I know exactly the conditions the guy in the vid is dealing with and learned the key is to get out there before the snow gets compacted.


Today is the first day that I haven't blown snow in the last 4 days and it hasn't snowed here in over a week. I'm dealing with wind-blown stuff and if I try to wait and do it once a day I have to resort to the "Peeling an Onion" method, which is working my way down through it with multiple passes and trying to break up the snow by kicking it while walking behind the blower. 


Three days ago I let it go 24 hrs. since the depth's were nothing, something like 8-inches deep. That day the snow was so packed that even though I weigh 220 lbs. I couldn't even make a dent in the surface by jumping up & down on it and while kicking it while walking behind the blower it broke up in slabs that I thought would make good igloo building material if it was just a little thicker. 


I've found that the hardest pass is the first and the day I waited to blow it took me close to 35 minutes of peeling the onion to do one width for about 100 yrds. After I get the first pass fairly good I take slow half passes so at least one skid is down by the base and I can break things up fairly good but still have to make multiple passes and let the tire (with chains) in "the open" weaken the "slab snow." There were times that the blower was throwing snow like crazy and it's like I disengaged the auger because I walked right up on it and my machine, all in, with weight kit, pro Armor Skids & tire chains weighs close to 375 lbs. 


I was surprised that it appeared as if the fellow in the video kept making full width passes and with a 30" wide auger housing his weight is spread over a wider area than my 28" Pro Hydro is. I do have a 10 lb. weight kit on the front and may opt for another 10.


When it comes to having it plowed, it's something I will have done if things get too bad but try to prevent that at all costs. The piles produced by the plow are nothing more than drift generators and the drifts will be as high as the piles involved so, by blowing, I only, generally speaking, have to deal with depths based on the depth of snow and height of the drop off(s) along the side of the driveway.


----------



## Snowbelt_subie (Dec 20, 2016)

Man that's terrible performance out of that new ariens. Those drifts seemed like light dry snow idk that would frustrate the heck out of me.

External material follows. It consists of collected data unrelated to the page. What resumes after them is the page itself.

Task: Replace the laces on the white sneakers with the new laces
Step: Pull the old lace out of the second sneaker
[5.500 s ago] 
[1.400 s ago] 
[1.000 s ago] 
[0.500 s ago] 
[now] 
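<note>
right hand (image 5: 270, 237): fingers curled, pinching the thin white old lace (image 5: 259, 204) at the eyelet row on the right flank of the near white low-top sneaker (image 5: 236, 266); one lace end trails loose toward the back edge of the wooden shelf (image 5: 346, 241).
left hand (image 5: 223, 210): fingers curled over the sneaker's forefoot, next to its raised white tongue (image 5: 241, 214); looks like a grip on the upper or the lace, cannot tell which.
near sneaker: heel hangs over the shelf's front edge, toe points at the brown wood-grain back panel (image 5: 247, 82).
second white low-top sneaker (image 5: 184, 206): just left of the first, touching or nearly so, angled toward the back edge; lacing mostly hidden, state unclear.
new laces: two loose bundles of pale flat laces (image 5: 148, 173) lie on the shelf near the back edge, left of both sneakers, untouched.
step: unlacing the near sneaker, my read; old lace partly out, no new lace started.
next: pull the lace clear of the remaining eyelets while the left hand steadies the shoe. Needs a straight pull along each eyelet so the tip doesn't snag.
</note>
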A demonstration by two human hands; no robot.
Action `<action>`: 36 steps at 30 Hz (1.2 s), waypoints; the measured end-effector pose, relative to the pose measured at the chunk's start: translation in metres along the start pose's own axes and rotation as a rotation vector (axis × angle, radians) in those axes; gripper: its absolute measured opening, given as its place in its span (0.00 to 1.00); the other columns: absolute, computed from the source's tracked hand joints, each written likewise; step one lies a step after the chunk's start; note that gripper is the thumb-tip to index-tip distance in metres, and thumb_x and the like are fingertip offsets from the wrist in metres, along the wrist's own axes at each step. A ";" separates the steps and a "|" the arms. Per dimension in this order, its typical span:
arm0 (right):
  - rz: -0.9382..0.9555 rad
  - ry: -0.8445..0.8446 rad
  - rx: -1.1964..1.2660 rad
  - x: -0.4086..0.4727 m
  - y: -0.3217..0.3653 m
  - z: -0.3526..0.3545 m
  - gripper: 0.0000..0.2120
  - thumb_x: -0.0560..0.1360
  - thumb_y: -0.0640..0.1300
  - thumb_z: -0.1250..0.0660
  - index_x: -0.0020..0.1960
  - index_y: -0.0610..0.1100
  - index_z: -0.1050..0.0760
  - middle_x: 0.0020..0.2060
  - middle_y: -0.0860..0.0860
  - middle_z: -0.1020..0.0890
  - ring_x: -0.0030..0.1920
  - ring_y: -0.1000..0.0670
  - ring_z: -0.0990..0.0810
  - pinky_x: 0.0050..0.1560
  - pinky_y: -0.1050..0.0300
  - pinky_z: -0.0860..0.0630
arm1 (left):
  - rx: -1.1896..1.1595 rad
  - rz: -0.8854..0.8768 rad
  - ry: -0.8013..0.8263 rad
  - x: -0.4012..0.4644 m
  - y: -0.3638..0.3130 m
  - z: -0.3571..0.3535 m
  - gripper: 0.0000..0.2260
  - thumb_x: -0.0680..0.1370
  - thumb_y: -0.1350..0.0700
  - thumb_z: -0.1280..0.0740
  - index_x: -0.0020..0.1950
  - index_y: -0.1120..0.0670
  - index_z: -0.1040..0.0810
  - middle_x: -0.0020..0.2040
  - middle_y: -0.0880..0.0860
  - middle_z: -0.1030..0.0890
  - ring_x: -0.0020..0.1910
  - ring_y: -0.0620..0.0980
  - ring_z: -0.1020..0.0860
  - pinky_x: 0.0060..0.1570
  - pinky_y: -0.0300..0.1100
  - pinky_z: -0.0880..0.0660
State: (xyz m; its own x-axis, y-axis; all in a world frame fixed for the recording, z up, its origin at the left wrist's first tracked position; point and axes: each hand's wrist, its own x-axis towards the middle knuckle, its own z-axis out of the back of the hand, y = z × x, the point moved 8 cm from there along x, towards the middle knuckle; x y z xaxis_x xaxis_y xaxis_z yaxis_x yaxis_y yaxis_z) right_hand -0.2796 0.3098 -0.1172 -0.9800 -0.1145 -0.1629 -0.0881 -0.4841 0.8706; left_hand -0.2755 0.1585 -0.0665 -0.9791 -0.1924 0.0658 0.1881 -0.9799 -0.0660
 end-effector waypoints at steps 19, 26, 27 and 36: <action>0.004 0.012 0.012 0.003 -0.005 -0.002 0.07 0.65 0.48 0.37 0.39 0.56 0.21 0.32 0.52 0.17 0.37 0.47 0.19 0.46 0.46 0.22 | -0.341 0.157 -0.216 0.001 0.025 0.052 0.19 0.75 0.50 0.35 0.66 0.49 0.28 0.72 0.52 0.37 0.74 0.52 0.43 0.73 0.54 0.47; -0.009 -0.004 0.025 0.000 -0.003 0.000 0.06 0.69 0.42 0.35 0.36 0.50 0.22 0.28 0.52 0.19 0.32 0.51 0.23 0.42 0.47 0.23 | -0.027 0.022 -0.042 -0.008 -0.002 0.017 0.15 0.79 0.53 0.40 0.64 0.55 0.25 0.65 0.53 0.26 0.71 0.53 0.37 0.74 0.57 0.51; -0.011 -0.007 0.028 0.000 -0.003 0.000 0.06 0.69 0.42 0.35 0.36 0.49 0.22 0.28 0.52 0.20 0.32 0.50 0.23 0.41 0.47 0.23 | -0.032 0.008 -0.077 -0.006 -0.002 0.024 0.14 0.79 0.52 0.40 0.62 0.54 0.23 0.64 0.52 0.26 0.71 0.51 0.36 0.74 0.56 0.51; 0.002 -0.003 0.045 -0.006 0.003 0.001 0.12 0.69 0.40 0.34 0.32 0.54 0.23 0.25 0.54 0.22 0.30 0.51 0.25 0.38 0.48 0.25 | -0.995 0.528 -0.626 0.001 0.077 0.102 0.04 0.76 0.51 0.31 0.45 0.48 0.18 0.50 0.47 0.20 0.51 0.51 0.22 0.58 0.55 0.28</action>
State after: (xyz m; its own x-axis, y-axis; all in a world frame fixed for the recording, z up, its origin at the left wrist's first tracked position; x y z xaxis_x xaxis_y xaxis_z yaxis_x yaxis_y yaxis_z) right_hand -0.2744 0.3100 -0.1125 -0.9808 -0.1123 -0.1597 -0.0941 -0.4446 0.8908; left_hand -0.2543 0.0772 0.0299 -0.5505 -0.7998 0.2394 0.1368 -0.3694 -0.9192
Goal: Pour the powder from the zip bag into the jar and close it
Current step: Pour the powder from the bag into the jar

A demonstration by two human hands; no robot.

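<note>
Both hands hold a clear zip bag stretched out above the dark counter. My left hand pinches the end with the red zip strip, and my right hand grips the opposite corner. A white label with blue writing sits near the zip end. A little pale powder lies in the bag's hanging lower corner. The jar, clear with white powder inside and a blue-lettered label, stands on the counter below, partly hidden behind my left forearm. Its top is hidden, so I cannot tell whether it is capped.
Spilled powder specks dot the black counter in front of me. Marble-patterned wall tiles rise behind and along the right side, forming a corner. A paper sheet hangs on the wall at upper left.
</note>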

The guy is right for his application the older heavy long wheelbase blowers would work better then the new one. So much for advancing technology and performance. 

Sent from my SM-G950U using Tapatalk


----------



## Ian Ariens 924 (Dec 22, 2015)

The newer Ariens are different than the older 924s and older series and the new ones do have quicker chute turning and other great features like lights and heated handlebars
I have used a 924 series blower for years , i had the early model 91000 before that,yes, the newer models do roll up and work different
Maybe he should remove the weight and cover and try it the way it was made.
Lower the chute that’ll keep the snow out of your face.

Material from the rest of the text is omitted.